Activity —
Output only the lines of the entries that follow, starting at the one with "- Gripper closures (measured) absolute" and running down to the one with "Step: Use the", both included and unchanged.
==============================
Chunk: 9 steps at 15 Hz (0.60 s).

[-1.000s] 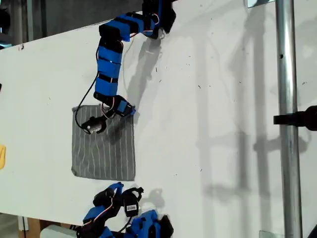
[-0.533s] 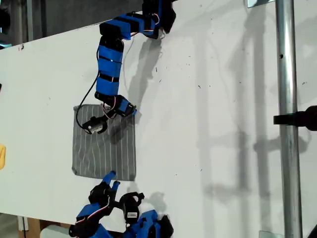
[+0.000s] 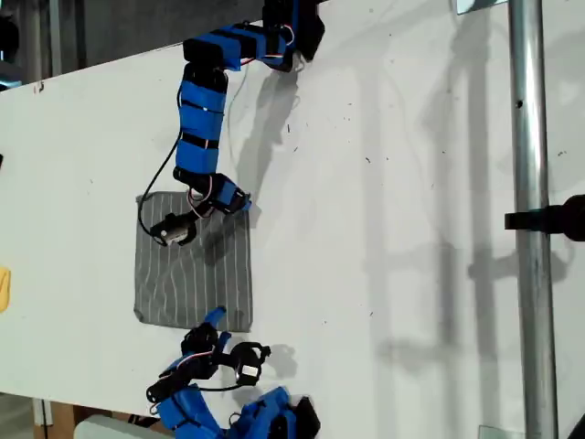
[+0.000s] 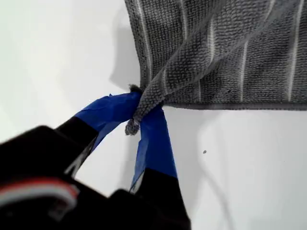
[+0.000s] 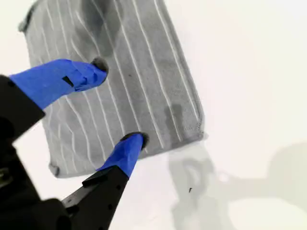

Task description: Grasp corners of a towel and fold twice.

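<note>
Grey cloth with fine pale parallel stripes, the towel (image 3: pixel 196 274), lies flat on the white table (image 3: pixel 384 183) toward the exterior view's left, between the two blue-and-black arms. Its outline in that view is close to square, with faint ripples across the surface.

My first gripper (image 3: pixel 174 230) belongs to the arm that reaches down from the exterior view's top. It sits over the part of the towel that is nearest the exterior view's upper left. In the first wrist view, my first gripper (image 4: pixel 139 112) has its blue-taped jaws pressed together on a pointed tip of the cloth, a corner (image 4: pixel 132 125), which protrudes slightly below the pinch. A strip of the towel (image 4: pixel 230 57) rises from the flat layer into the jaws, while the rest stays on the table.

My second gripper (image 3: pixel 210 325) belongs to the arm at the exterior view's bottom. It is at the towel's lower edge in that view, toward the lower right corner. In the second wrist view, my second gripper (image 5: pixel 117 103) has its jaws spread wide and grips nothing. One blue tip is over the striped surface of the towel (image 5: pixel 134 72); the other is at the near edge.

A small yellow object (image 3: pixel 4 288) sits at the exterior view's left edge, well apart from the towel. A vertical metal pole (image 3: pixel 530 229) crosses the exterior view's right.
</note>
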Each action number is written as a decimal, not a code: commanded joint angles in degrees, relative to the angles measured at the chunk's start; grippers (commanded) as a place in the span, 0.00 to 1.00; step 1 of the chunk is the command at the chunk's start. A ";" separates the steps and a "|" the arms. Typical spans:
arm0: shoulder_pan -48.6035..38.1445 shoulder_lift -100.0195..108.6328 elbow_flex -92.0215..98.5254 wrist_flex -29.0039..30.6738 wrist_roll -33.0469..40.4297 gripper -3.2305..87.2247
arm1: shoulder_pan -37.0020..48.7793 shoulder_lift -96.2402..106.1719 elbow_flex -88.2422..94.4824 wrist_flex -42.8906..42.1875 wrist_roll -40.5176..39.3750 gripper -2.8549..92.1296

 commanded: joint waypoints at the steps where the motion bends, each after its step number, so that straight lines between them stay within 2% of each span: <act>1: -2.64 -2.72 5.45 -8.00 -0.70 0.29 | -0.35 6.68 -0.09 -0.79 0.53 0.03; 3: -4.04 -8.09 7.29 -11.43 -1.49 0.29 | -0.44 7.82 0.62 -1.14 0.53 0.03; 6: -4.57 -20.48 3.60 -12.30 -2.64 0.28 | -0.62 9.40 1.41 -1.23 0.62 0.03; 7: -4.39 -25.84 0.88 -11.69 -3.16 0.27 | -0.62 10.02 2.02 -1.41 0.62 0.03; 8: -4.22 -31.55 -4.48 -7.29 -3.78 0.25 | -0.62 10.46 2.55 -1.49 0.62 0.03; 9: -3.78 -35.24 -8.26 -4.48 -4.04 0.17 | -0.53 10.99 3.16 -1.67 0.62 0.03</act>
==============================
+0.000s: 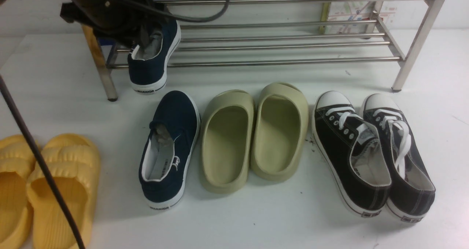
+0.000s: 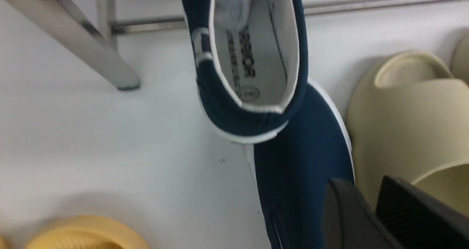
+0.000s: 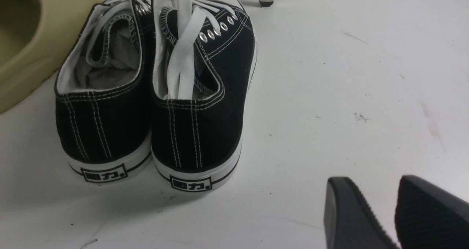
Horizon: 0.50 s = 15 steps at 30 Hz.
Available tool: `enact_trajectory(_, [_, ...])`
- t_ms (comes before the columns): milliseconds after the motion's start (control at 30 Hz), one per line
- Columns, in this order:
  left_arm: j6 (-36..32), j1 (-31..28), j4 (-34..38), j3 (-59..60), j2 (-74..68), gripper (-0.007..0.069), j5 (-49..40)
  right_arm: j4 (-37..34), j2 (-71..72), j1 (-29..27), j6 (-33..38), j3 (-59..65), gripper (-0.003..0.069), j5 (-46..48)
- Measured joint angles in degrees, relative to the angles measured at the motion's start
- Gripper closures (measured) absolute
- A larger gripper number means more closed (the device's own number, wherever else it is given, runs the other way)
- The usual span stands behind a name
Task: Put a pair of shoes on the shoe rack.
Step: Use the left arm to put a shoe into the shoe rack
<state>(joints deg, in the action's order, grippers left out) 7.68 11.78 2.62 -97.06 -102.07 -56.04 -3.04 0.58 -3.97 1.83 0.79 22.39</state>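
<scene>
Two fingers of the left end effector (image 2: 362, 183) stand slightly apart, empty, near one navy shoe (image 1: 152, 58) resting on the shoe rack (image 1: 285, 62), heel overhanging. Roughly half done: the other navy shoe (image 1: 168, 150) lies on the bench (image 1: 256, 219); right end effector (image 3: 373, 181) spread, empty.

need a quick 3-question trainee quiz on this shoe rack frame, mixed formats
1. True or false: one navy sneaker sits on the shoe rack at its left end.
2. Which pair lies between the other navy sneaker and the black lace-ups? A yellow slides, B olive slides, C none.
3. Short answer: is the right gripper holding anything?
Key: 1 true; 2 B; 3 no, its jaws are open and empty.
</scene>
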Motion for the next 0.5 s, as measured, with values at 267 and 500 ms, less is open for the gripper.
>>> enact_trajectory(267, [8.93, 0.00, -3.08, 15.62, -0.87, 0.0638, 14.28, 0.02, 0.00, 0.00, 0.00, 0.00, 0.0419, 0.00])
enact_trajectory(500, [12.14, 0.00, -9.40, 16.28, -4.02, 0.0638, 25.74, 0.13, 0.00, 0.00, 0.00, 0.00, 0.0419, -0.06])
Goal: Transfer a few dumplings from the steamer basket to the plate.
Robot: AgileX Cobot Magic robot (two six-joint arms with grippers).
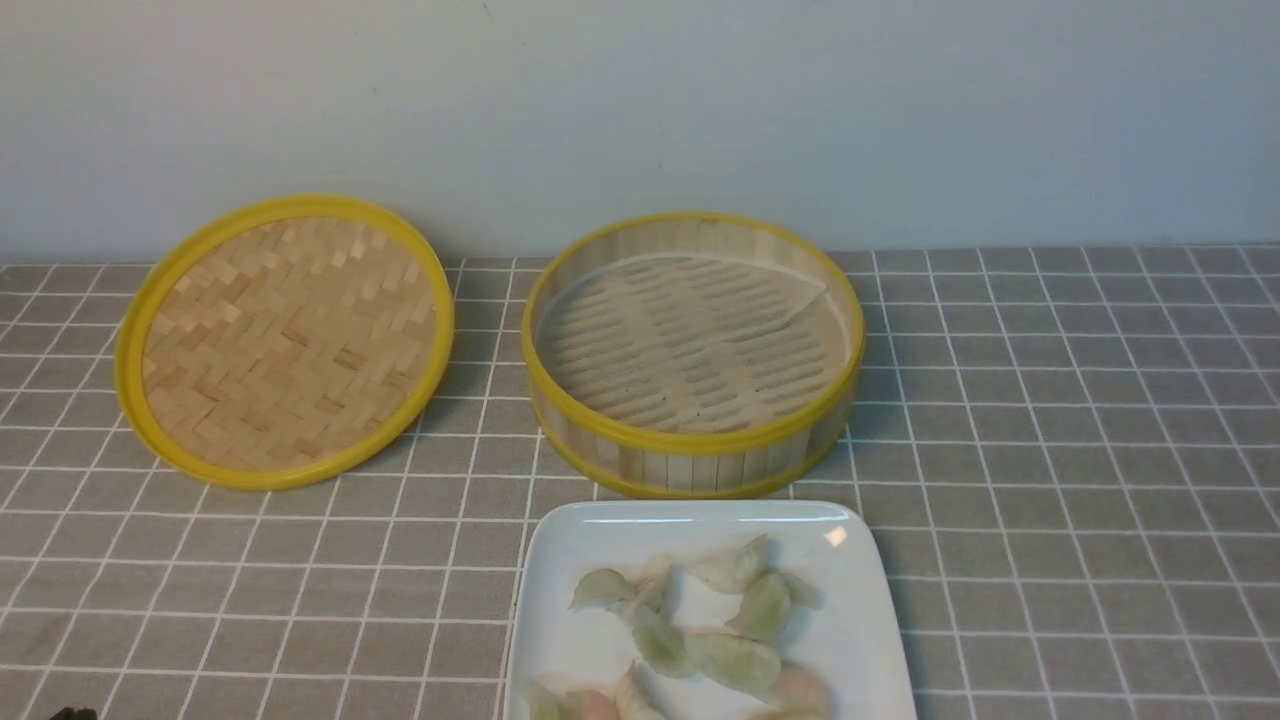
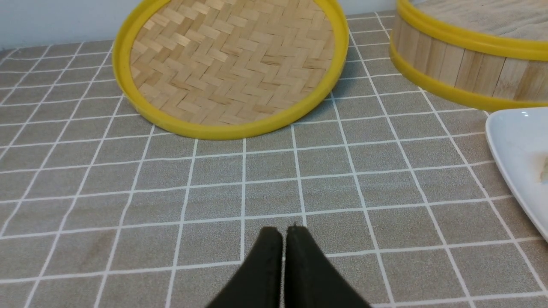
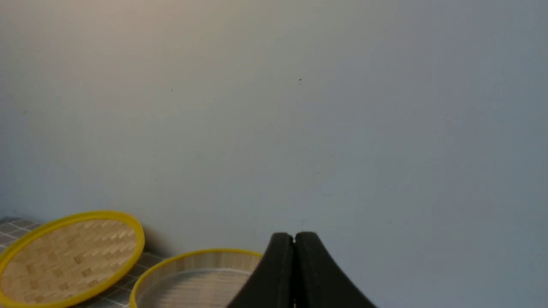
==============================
Solution to the problem —
- Gripper closures (measured) absolute
- A larger gripper number means more closed (the device's own number, wherever else it is given, runs the other way)
- The usual span stands behind a name
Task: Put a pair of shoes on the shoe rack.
Step: Use the left arm to put a shoe into the shoe rack

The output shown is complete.